Ultimately, I realized getting a certificate didn’t fix my life and I decided not to start teaching yoga because I just didn't feel ready yet. So out of necessity, I spent the past year taking care of myself and figuring out: What. Do. I. Want?
Mind, Body... Soul?
I spent a lot of time last year cramming information into my mind, and getting my body “in shape”. I don't know if I gave as much thought to my spirit and soul.
Why do our poor souls always get treated like an afterthought, or worse, forgotten completely?
Our souls are the essense of our being. It represents our entire element of existence. We have one because we exist. Or better, this quote from Walter M. Miller, Jr.
“You don’t have a soul. You are a Soul. You have a body.”
I feel a little bad for my soul, because it has really been through it, and I keep acting like it’s not enough. Maybe you know the feeling? So, I set out to find what my soul is starving for.
I scoured the internet,
I read a ridiculous amount of self help books,
I slowed down my yoga practice,
I got in touch with the moon and studied astrology,
I worked with oracle cards.
I talked to trees
In this search for answers of some kind, I’ve gone to all sorts of healers. I saw a nutritionist, a herbalist, spoke with a couple life coaches, had reiki, massages, and energetic clearings. Saw two different shamans where I went on two different shamanic journeys, plus a soul retrieval.
While I acknowledge how fortunate I am for the ability to explore all these approaches, I’ve struggled the whole time with feeling disillusioned and desperate and defeated.
I keep finding myself disappointed about my lack of “life changing experience”.
I’m doing all the things, I’m trying so unbelievably hard, and yet, nothing earth shattering has happened. I’ve triple checked.
I’ve been waiting for a booming voice in the sky, a visit from my ancestors in my dreams, a lightning bolt at my feet, a vision or some kind, anything. I seem to be straining to find solutions, a message, or a clue of some kind to tell me what to do and where to go. This has been causing me to twist every mundane thing into a cryptic guidepost, and now I'm dizzy from all the circles I've been walking in.
But when I manage to shut my ego up for a brief moment and put those grandiose expectations aside, I can see that so much has been happening for me underneath the surface! It may not be visible on an external level, but things are slowly shifting on an internal, spiritual and emotional level.
Every month that passes I begin to feel more integration of these experiences,
an absorption if you will.

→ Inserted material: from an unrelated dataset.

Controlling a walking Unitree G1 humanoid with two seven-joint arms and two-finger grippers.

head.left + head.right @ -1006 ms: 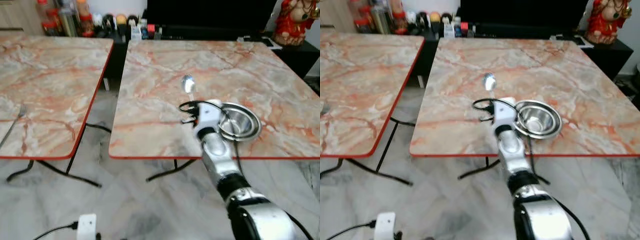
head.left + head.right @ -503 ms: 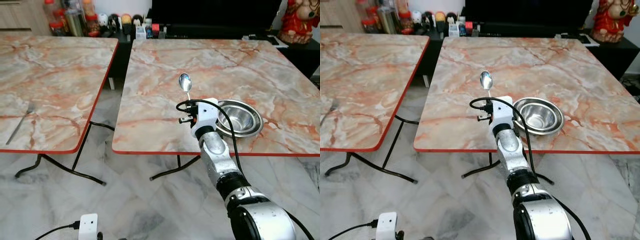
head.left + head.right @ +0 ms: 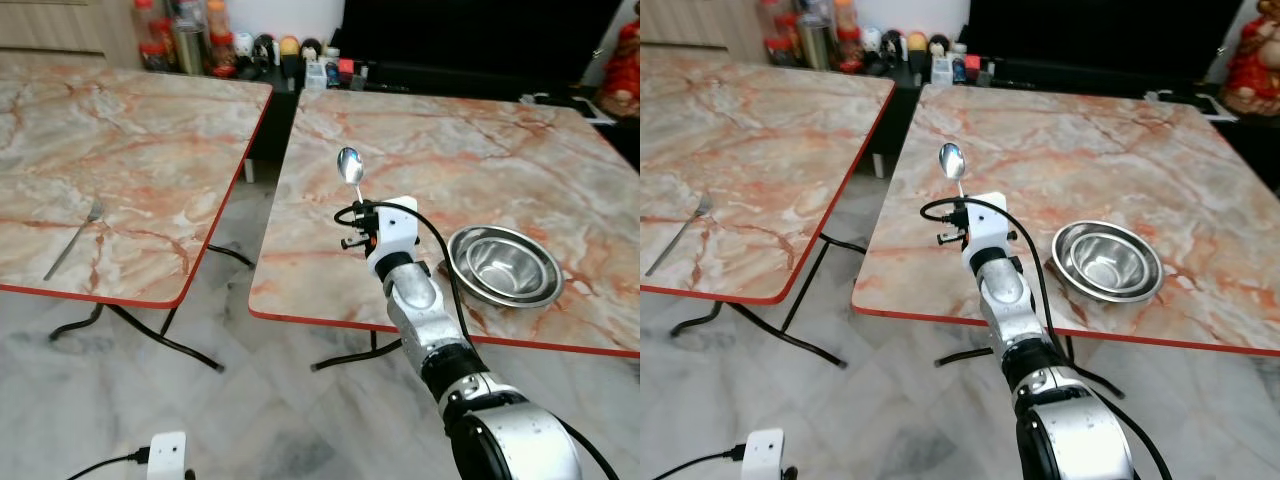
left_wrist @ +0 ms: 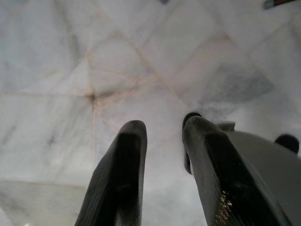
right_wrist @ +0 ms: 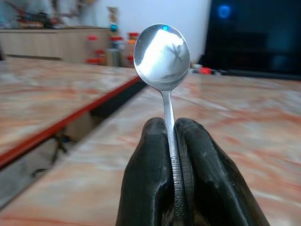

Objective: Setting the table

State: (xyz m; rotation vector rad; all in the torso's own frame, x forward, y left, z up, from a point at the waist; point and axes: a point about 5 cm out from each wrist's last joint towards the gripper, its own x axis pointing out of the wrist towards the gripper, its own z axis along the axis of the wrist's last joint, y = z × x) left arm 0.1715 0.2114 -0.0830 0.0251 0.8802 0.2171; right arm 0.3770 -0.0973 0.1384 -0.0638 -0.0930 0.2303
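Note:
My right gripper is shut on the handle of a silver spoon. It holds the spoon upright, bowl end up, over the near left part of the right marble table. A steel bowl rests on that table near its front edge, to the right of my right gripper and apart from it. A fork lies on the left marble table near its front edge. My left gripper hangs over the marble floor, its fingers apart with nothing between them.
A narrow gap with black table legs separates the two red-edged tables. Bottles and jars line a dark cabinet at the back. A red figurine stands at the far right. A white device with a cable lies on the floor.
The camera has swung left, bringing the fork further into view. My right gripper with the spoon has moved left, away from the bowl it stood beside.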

I'm being dealt the lessons of patience and surrender.
It's a slow process of unpacking, sifting, and settling.
Don't quote me but I'm pretty sure the recipe for this is : Awareness + Time.

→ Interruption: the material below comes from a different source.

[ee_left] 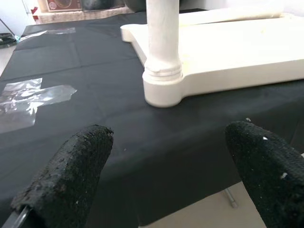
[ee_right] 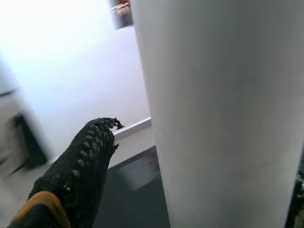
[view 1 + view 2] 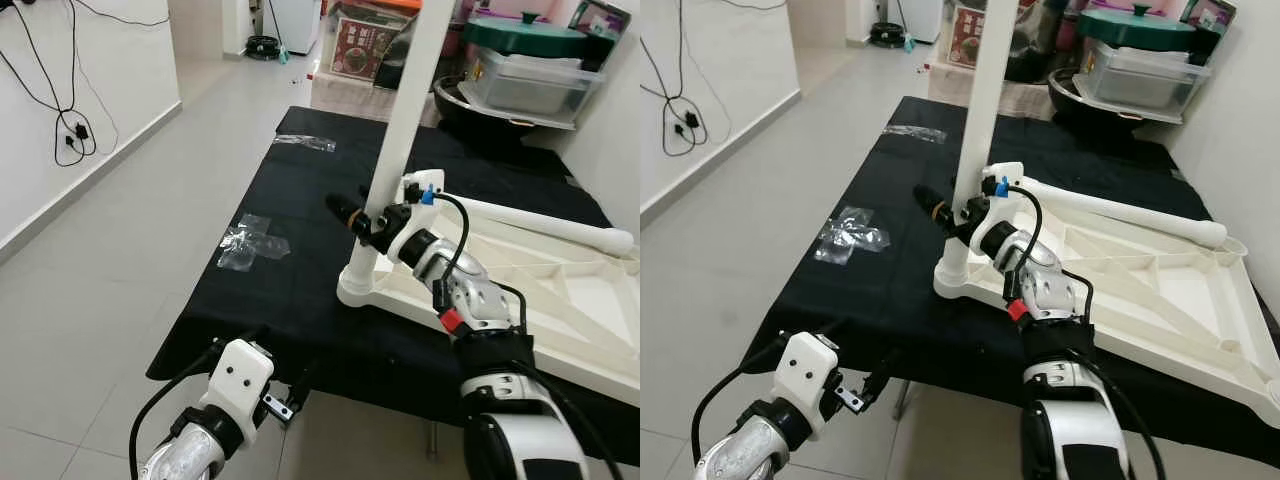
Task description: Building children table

Breakdowns and Breakthroughs
And so it seems, the moral of the story is, breakdowns and breakthroughs go hand in hand. Here's what I’ve come to find over the last few months.
My happiness is reliant on less.
When I stop wanting and desiring all the things I don't have, and start focusing on the things I do have, I appreciate the beauty in simplicity, the spaciousness and freedom of alone time, time to unravel, study and reflect, time to tap in and listen.
That is soulful living.
This is something so underrated in our society and honestly, it deserves more promotion.
What it always boils back down to for me, is this, and it's so simple and redundant it's embarrassing:
Honoring where you are NOW. Being present.
Focusing on all that you DO have. Being grateful.
Giving up that chase and the desire for things.
Taking steps towards what lights you up and away from what brings you down.
Honestly, I think it's all in the eight limbs of yoga. But we’ll save that conversation for another day.
So, maybe for me it’s been more than a full year reflection, then a halfway thing, but this is life, it's one fluid thing anyways.
I hope you take a moment to reflect on the year so far and give yourself credit where credit is due!